Please print the entries below exactly, from the line with "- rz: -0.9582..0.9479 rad" through the line with "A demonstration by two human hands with", including both of those lines and leaving out all others.

=== Begin Enclosure ===

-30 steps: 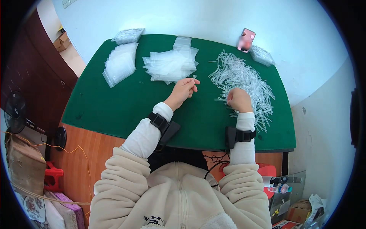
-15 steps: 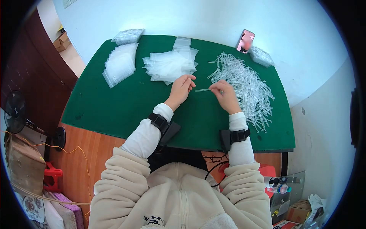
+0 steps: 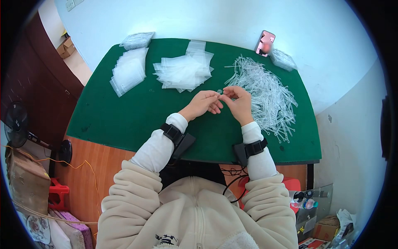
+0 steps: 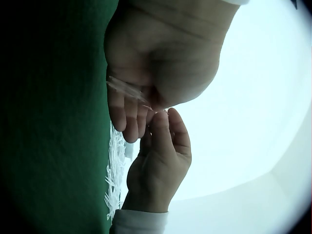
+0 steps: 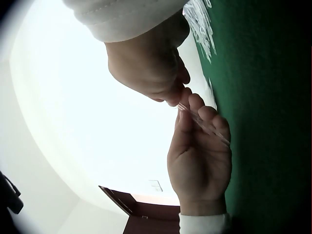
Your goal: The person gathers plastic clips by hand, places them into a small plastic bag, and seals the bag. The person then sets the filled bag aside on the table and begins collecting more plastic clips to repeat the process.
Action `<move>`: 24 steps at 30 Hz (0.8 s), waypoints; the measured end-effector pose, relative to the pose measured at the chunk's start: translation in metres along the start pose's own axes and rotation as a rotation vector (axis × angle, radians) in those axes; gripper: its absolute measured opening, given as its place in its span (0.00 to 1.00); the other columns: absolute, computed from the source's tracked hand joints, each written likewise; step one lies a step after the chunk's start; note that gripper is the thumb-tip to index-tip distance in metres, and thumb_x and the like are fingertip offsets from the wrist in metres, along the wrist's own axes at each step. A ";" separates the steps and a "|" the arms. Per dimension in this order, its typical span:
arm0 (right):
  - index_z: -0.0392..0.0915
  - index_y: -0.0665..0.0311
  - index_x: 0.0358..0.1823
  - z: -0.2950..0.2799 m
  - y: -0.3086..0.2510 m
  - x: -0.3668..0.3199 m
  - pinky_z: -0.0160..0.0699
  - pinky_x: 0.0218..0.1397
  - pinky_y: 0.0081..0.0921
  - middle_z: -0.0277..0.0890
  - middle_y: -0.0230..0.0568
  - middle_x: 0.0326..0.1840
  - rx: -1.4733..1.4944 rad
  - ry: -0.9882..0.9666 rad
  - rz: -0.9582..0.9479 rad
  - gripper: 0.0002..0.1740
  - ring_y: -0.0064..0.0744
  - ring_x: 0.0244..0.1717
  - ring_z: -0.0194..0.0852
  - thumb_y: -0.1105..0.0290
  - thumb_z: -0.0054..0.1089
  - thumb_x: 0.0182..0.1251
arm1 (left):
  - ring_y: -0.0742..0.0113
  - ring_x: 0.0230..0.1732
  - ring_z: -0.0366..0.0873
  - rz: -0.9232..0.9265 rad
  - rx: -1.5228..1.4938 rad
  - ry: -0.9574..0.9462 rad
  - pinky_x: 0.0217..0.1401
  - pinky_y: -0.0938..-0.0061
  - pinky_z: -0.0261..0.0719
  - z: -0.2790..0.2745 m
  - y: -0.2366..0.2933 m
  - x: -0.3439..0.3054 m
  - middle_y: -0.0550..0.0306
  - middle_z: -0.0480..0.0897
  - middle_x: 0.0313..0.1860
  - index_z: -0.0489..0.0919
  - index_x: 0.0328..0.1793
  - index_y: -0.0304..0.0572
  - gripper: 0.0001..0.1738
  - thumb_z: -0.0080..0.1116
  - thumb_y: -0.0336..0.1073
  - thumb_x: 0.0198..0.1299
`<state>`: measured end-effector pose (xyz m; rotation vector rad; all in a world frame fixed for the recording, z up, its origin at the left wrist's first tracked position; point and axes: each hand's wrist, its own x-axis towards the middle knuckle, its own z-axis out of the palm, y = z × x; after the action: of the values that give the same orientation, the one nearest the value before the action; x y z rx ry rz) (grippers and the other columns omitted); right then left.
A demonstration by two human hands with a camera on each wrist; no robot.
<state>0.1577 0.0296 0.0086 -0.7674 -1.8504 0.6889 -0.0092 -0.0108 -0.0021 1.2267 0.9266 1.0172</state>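
A few thin clear plastic sticks lie across the fingers of my left hand, pinched near one end between thumb and forefinger. My right hand meets it fingertip to fingertip over the green table, its thumb and forefinger pinching at that same end, where a small clear loop tip shows. From the right wrist view the sticks slant over the left palm side, the other left fingers loosely extended. Just right of my right hand spreads a big loose pile of loop-ended clear sticks.
Behind my hands lies a heap of clear zip bags, with a fanned stack of bags to its left. Filled bags sit at the back left, and another filled packet at the back right beside a phone leaning on the wall.
My right hand has come left from the pile carrying clear sticks and now touches my left fingertips. The left hand has turned and shifted slightly right and toward me.
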 end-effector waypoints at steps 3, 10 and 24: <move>0.79 0.68 0.37 0.003 0.002 0.000 0.77 0.36 0.18 0.79 0.36 0.31 0.047 0.022 -0.031 0.11 0.22 0.31 0.77 0.78 0.64 0.50 | 0.70 0.33 0.78 0.019 -0.093 -0.101 0.38 0.77 0.77 0.004 -0.001 -0.001 0.55 0.78 0.37 0.72 0.50 0.35 0.14 0.38 0.36 0.68; 0.79 0.69 0.39 0.002 0.001 -0.002 0.78 0.36 0.18 0.80 0.37 0.32 0.069 0.065 0.018 0.10 0.23 0.31 0.80 0.78 0.62 0.52 | 0.72 0.34 0.76 0.022 -0.145 -0.128 0.39 0.78 0.76 0.004 0.001 -0.003 0.56 0.78 0.38 0.72 0.51 0.37 0.14 0.38 0.37 0.69; 0.81 0.66 0.33 -0.006 0.013 0.004 0.75 0.38 0.25 0.79 0.39 0.31 0.029 0.093 0.068 0.06 0.30 0.33 0.77 0.74 0.59 0.55 | 0.81 0.25 0.66 0.102 -0.080 -0.074 0.28 0.87 0.64 0.001 -0.007 0.002 0.66 0.74 0.30 0.72 0.47 0.40 0.11 0.41 0.37 0.68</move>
<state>0.1641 0.0417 0.0034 -0.8330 -1.7339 0.7101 -0.0068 -0.0094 -0.0087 1.2462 0.7654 1.0719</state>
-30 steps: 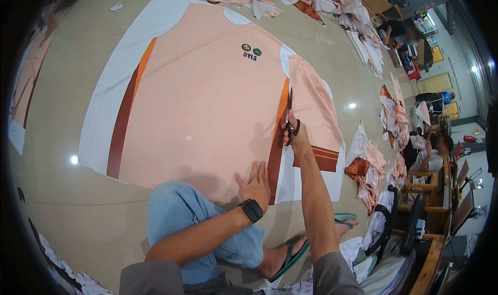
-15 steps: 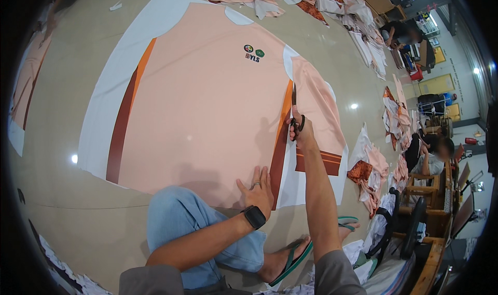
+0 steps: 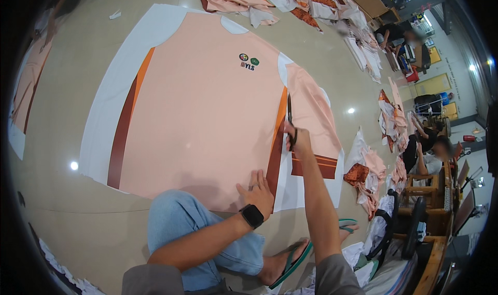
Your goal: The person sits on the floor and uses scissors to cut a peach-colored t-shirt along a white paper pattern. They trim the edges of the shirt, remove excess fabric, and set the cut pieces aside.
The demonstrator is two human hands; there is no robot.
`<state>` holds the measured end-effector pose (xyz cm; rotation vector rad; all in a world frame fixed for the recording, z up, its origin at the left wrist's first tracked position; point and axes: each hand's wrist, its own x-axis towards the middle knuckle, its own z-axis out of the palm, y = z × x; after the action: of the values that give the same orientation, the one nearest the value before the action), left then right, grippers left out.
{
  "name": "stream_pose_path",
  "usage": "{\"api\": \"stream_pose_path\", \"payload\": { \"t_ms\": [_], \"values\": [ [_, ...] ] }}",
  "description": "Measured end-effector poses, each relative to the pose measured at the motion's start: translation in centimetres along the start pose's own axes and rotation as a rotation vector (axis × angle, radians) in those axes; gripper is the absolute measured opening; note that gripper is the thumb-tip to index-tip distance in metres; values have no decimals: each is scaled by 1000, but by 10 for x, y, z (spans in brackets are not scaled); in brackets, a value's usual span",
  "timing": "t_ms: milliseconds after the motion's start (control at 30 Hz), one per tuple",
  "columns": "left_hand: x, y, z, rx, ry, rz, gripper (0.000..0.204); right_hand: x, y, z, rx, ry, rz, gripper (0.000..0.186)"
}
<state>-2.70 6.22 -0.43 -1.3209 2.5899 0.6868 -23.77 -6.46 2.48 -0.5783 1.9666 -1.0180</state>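
Note:
A large sheet of peach printed fabric (image 3: 202, 113) lies flat on the floor. It shows a shirt front with white margins and orange and maroon side stripes. My right hand (image 3: 300, 142) grips dark scissors (image 3: 289, 107), whose blades point away from me along the right-hand stripe. Beside them, to the right, lies a peach sleeve piece (image 3: 309, 111) with a maroon striped cuff band. Fingers spread, my left hand (image 3: 258, 197) rests on the fabric near its close edge, by the maroon stripe. A dark smartwatch (image 3: 252, 216) is on that wrist.
Heaps of peach, white and maroon fabric (image 3: 233, 2) lie on the floor at the far side, and another heap (image 3: 366, 173) is to the right. My bent knee (image 3: 181, 217) is at the near edge. Two seated people, a wooden stool (image 3: 421, 188) and benches are at right.
The scissors' handles have drawn together, with the blades now looking closed. My left hand stays on the fabric. The whole view has shifted slightly.

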Motion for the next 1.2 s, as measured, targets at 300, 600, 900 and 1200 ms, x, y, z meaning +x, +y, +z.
{"api": "stream_pose_path", "payload": {
  "t_ms": [300, 600, 900, 1200],
  "values": [
    [14, -25, -38, 16, -201, 27, 92, -150, 121, -45, -683, 145, -580, 63],
    [-19, -19, -80, -40, -673, 591, 59, -286, 150, -92, -634, 48, 25, 48],
    [50, -62, -46, -92, 148, 350, 98, -242, 158, -73, -515, 446, -336, 39],
    [19, -40, -63, -119, -150, -46, 117, -230, 200, -130, -820, 515, -138, 47]
  ]
}}
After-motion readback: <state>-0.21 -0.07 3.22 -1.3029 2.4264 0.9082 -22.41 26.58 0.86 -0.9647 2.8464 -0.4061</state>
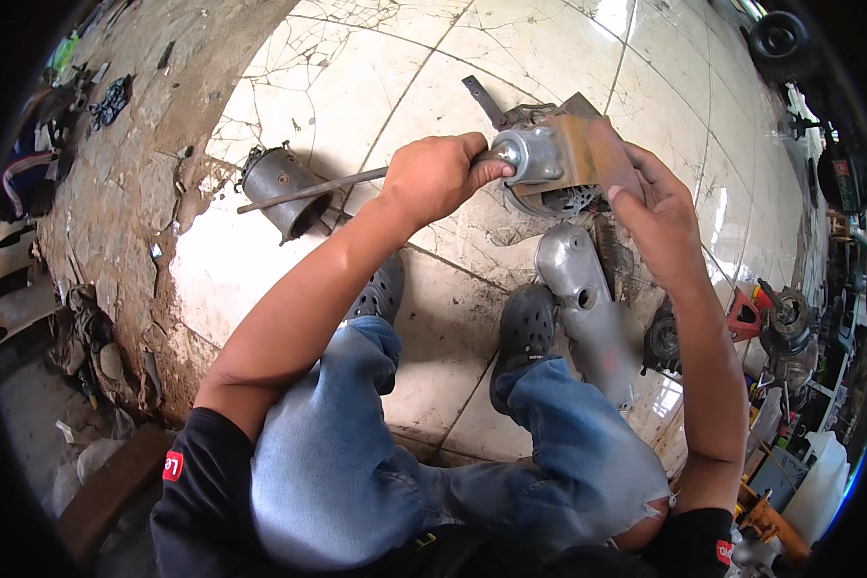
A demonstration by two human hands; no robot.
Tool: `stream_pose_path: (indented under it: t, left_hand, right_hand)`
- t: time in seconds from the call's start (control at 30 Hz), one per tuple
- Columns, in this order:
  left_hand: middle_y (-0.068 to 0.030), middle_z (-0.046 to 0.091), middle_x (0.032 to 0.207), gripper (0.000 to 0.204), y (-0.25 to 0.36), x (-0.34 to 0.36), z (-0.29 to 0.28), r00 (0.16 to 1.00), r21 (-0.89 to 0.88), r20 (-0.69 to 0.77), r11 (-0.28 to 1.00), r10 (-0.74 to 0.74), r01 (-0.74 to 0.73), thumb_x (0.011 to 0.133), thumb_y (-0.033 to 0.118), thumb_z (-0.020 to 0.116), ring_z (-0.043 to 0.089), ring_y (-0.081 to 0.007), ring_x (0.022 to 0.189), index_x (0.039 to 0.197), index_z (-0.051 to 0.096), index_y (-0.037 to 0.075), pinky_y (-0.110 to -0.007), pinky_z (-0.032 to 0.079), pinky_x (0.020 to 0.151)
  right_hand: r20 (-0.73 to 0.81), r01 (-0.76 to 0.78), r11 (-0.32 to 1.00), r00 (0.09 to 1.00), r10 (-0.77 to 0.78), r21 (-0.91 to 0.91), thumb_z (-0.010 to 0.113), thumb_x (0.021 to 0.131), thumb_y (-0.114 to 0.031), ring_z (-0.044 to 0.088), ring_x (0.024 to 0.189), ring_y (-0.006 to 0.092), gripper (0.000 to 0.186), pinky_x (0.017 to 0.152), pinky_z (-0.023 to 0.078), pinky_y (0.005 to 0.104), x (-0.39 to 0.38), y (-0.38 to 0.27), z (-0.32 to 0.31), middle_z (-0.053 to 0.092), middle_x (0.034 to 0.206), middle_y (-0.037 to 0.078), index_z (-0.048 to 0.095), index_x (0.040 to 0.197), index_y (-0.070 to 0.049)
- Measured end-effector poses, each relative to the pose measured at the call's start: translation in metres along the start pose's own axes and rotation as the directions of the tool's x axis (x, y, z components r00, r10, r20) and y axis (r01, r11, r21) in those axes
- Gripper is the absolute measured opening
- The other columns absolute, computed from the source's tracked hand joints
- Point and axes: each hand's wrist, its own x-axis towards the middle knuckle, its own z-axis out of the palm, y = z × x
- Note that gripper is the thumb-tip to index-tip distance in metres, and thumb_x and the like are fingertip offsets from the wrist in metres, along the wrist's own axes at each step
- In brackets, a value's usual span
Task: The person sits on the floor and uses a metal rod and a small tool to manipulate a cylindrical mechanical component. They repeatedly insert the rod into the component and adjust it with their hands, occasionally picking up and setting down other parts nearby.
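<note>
My left hand (433,178) is closed round a long thin metal rod (318,189), which points left over a dark cylinder. Its thumb lies against a silver rounded metal housing (530,156), at the rod's other end. With fingers and thumb, my right hand (660,207) grips a bent brown sheet (592,149) that looks like sandpaper. The sheet lies along the housing's right side; whether it presses on it I cannot tell. Beneath both is a round metal part with slots (568,200), partly hidden by the sheet and the housing.
An open dark metal cylinder (284,183) lies on the cracked tile floor (395,58) at left. A long silver cover (573,270) lies beside my right shoe (527,332). A flat dark bar (484,101) sticks out behind the housing. Several machine parts crowd the right edge.
</note>
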Motion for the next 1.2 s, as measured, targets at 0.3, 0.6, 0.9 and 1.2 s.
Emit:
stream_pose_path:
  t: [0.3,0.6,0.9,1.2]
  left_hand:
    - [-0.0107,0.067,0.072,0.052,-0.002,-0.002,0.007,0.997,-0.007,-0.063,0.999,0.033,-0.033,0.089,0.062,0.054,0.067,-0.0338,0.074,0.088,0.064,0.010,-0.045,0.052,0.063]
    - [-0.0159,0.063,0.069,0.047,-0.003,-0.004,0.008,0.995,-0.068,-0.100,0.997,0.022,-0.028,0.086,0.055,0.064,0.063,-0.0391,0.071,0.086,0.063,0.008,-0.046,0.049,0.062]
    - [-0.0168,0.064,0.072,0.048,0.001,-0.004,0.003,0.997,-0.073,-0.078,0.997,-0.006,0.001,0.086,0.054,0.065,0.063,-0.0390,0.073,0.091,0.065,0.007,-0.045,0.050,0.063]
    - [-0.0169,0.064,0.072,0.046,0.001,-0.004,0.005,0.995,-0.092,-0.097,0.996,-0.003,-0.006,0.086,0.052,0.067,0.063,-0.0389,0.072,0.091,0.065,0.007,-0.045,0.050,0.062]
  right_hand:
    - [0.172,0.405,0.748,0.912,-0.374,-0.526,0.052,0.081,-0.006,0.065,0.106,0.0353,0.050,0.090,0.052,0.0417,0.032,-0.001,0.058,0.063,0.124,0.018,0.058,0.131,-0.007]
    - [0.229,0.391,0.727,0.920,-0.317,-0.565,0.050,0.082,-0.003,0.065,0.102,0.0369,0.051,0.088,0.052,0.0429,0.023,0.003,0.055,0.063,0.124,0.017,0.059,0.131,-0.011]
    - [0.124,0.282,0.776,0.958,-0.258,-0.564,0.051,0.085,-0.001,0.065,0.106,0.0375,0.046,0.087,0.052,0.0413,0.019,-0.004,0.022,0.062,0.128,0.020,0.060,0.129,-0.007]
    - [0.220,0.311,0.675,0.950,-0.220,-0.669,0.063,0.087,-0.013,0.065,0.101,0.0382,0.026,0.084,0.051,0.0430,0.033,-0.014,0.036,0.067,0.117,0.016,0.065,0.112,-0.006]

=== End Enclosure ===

> [Response to the exercise]
  - rz: -0.9582..0.9479 rad
  - gripper: 0.0002..0.1740
  - ring_y: -0.0064..0.0744
  - ring_x: 0.0244..0.1717
  - ring_z: -0.0194..0.0852
  - thumb_y: -0.1105..0.0290
  - thumb_z: -0.0054..0.1089
  - thumb_x: 0.0182..0.1251
arm1 (left):
  - ring_y: -0.0742..0.0113
  - ring_x: 0.0230..0.1732
  - ring_z: -0.0366..0.0873
  - rz: -0.9232..0.9265 rad
  - rx: -1.5228..1.4938 rad
  - ry: -0.9574..0.9462 rad
  - pinky_x: 0.0217..0.1401
  - pinky_y: -0.0938..-0.0061
  - pinky_z: -0.0261..0.0719
  - z: -0.2790..0.2745 m
  - y: -0.2366..0.2933 m
  - x: -0.3439..0.3054 m
  - middle_y: -0.0550..0.0306
  - middle_z: -0.0480..0.0897
  - middle_x: 0.0313..0.1860
  - index_z: -0.0489..0.0919
  - index_x: 0.0328..0.1793
  - index_y: -0.0304..0.0572
  - gripper: 0.0001..0.1738
  - thumb_z: -0.0080..0.1116
  - thumb_y: -0.0336..0.1073
  - thumb_x: 0.0198..0.1299
`<state>`: measured end-effector pose (xyz m; rotation vector rad; all in a world frame fixed for the recording, z up, its origin at the left wrist's first tracked position; point and axes: each hand's wrist, its own x-axis towards the middle knuckle, its own z-axis out of the palm, y = z × x; after the action: of the values that give the same orientation, the one nearest the value before the action; x y z rx ry rz) (grippers and the other columns omitted); right then left.
A demonstration by two human hands with a camera on each wrist; no robot.

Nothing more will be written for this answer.